◆ **INSTRUCTIONS FOR THE TASK**
Count up the lines of the data below that contain the string "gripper", then give only the total.

------------------------------------------------------------

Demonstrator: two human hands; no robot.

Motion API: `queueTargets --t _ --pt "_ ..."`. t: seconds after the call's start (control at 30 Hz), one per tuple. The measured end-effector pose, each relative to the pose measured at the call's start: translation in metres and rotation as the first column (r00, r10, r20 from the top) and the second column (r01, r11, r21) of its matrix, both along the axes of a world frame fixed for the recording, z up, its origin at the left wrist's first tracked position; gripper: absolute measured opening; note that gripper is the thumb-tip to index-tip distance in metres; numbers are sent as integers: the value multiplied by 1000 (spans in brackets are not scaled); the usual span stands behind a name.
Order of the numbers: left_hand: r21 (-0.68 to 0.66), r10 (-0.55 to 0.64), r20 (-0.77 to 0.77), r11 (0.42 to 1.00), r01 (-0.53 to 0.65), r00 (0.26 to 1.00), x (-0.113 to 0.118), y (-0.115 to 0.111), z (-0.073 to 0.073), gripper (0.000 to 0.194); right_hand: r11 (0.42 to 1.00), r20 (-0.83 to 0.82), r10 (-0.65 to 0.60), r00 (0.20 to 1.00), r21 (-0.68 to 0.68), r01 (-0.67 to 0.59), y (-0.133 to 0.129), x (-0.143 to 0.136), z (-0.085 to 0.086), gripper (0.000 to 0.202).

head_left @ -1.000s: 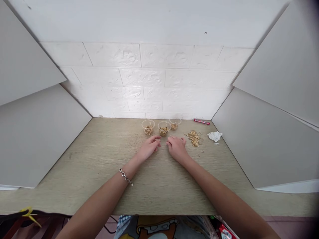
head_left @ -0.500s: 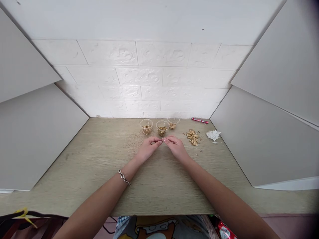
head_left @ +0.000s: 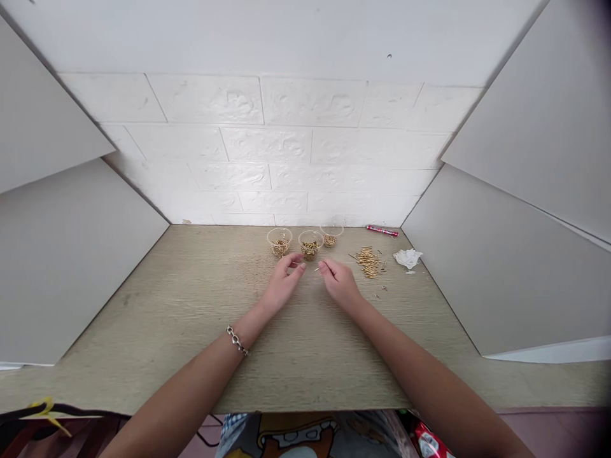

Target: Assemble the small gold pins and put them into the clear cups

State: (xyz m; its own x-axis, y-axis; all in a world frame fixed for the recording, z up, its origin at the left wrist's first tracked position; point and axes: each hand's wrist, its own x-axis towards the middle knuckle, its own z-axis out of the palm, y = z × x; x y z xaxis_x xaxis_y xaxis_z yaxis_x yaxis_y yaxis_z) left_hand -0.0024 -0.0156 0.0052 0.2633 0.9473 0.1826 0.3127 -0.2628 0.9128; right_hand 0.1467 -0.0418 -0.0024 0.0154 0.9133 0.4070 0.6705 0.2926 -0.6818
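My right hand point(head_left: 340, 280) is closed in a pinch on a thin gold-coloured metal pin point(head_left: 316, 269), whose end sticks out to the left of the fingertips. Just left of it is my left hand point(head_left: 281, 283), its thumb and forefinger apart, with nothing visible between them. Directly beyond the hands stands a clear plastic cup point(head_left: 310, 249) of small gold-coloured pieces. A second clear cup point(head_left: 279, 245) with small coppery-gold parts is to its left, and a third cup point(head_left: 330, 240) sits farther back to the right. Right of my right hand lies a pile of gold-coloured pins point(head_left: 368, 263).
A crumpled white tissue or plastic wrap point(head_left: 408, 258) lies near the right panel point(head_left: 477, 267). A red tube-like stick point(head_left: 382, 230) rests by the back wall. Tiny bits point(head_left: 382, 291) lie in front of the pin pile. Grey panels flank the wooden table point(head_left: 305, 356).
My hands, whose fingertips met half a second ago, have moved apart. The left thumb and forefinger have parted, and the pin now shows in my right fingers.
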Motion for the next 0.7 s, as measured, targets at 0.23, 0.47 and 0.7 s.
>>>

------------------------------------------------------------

◆ **YOUR SOLUTION**
2